State Key Laboratory of Alternate Electrical Power System with Renewable Energy Sources, North China Electric Power University, Beijing, 102206, China.
Interdisciplinary Mathematics Institute, University of South Carolina, Columbia, SC, 29208, USA.
Environ Sci Pollut Res Int. 2021 Aug;28(29):39966-39981. doi: 10.1007/s11356-021-13516-2. Epub 2021 Mar 25.

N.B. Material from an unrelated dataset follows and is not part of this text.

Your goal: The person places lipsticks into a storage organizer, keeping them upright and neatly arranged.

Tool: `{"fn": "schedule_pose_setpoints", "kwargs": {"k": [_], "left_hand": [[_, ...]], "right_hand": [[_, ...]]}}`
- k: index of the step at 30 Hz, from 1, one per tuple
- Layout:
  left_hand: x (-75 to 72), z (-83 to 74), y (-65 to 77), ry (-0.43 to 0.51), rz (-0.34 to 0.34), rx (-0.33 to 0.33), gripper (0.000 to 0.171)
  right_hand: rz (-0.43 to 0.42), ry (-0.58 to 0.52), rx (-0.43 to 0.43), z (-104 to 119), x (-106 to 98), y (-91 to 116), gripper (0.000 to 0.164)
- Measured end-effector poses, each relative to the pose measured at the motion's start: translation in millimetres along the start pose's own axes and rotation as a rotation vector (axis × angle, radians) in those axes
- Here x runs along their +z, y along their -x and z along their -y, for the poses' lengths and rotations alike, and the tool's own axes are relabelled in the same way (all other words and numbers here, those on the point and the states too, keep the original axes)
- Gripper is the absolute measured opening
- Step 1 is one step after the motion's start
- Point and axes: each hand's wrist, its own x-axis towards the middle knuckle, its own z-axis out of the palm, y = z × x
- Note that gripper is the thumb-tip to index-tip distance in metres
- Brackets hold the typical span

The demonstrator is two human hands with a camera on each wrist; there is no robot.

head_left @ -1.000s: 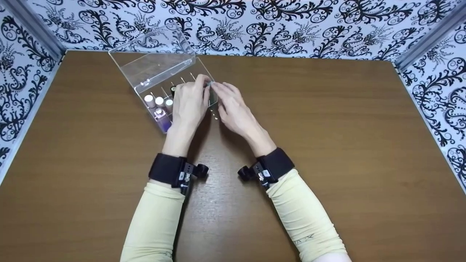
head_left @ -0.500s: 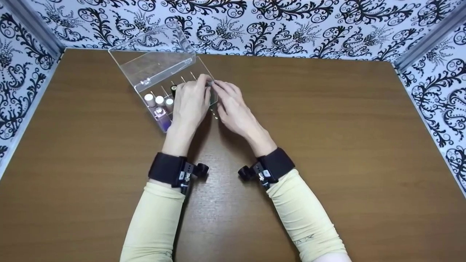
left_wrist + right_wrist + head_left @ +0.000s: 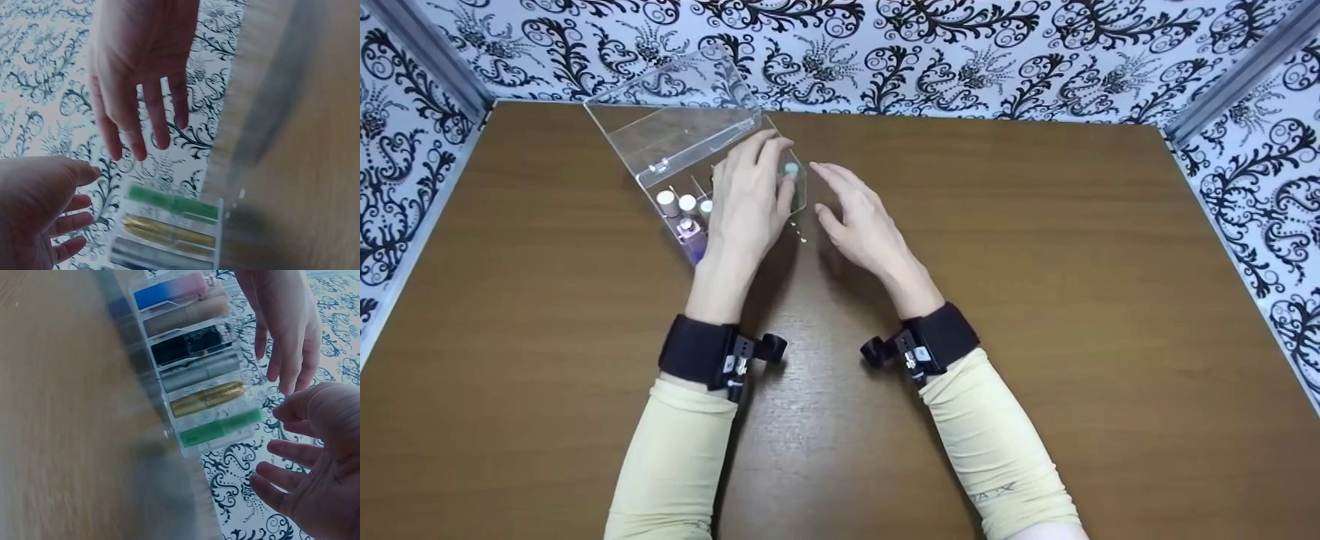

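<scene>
A clear plastic box [image 3: 630, 154] stands at the back left with its hinged lid raised. Cosmetic bottles sit in its compartments: green [image 3: 219, 427], gold [image 3: 208, 398], silver [image 3: 201, 372], black [image 3: 188, 344], beige [image 3: 185, 316] and blue-pink [image 3: 169, 291]. My left hand [image 3: 746, 187] hovers over the box, fingers loosely extended, hiding several bottles; nothing shows in its grasp. Right of the box, apart from it, my right hand [image 3: 862, 217] has its fingers spread and holds nothing. The green bottle's mint cap [image 3: 791, 169] shows between the hands.
White caps [image 3: 688, 203] and a purple bottle [image 3: 690, 236] show at the box's left side. Behind the wooden table [image 3: 1035, 262] rises a wall [image 3: 960, 67] with black scroll patterns. Small shiny specks appear on the table by the box's front right corner.
Both hands were together at the box's right end. My right hand has drawn back to the right, and my left hand has shifted slightly up and left, exposing the mint cap.
</scene>
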Motion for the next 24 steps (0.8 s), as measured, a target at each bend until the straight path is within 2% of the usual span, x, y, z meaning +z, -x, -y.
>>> {"fn": "schedule_pose_setpoints", "kwargs": {"k": [3, 8, 15, 19, 24], "left_hand": [[-3.2, -4.7, 0.4, -0.014, -0.004, 0.034, 0.032], [-2.6, -12.6, 1.4, -0.059, 0.038, 0.068, 0.042], [5.9, -16.0, 7.5, -0.112, 0.122, 0.115, 0.057], [7.5, -13.2, 11.6, -0.164, 0.198, 0.096, 0.066], [9.2, -12.1, 13.1, -0.216, 0.291, 0.06, 0.078]], "right_hand": [[0.0, 0.001, -0.007, -0.7, -4.6, 1.6, 0.051], [0.009, 0.025, -0.034, -7.1, -13.2, 7.0, 0.051], [0.041, 0.105, -0.055, -25.7, -30.1, 23.7, 0.059], [0.063, 0.145, -0.049, -35.7, -42.6, 33.1, 0.064], [0.048, 0.204, -0.064, -44.5, -57.7, 43.1, 0.069]]}}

Wind energy, as one of the renewable energies with the most potential for development, has been widely concerned by many countries. However, due to the great volatility and uncertainty of natural wind, wind power also fluctuates, seriously affecting the reliability of wind power system and bringing challenges to large-scale grid connection of wind power. Wind speed prediction is very important to ensure the safety and stability of wind power generation system. In this paper, a new wind speed prediction scheme is proposed. First, improved hybrid mode decomposition is used to decompose the wind speed data into the trend part and the fluctuation part, and the noise is decomposed twice. Then wavelet analysis is used to decompose the trend part and the fluctuation part for the third time. The decomposed data are classified. The long- and short-term memory neural network optimized by the improved particle swarm optimization algorithm is used to train the nonlinear sequence and noise sequence, and the autoregressive moving average model is used to train the linear sequence. Finally, the final prediction results were reconstructed. This paper uses this system to predict the wind speed data of China's Changma wind farm and Spain's Sotavento wind farm. By experimenting with the real data from two different wind farms and comparing with other predictive models, we found that (1) by improving the mode number selection in the variational mode decomposition, the characteristics of wind speed data can be better extracted. (2) According to the different characteristics of component data, the combination method is selected to predict modal components, which makes full use of the advantages of different algorithms and has good prediction effect. (3) The optimization algorithm is used to optimize the neural network, which solves the problem of parameter setting when establishing the prediction model. (4) The combination forecasting model proposed in this paper has clear structure and accurate prediction results. The research work in this paper will help to promote the development of wind energy prediction field, help wind farms formulate wind power regulation strategies, and further promote the construction of green energy structure.
风能作为最具发展潜力的可再生能源之一,受到许多国家的广泛关注。然而,由于自然风的巨大波动性和不确定性,风力也会波动,严重影响风力系统的可靠性,并给风力的大规模并网带来挑战。风速预测对于确保风力发电系统的安全性和稳定性非常重要。在本文中,提出了一种新的风速预测方案。首先,采用改进的混合模态分解方法将风速数据分解为趋势部分和波动部分,并对噪声进行二次分解。然后,采用小波分析方法对趋势部分和波动部分进行第三次分解。对分解后的数据进行分类。采用改进的粒子群优化算法优化的长短期记忆神经网络对非线性序列和噪声序列进行训练,采用自回归移动平均模型对线性序列进行训练。最后,重构最终的预测结果。本文使用该系统对中国昌马风电场和西班牙索塔文托风电场的风速数据进行预测。通过对来自两个不同风电场的真实数据进行实验,并与其他预测模型进行比较,我们发现:(1)通过改进变分模态分解中的模态数选择,可以更好地提取风速数据的特征。(2)根据分量数据的不同特点,选择组合方法进行模态分量预测,充分利用了不同算法的优势,具有良好的预测效果。(3)优化算法用于优化神经网络,解决了在建立预测模型时的参数设置问题。(4)本文提出的组合预测模型结构清晰,预测结果准确。本文的研究工作将有助于推动风能预测领域的发展,帮助风电场制定风力调节策略,进一步推动绿色能源结构的建设。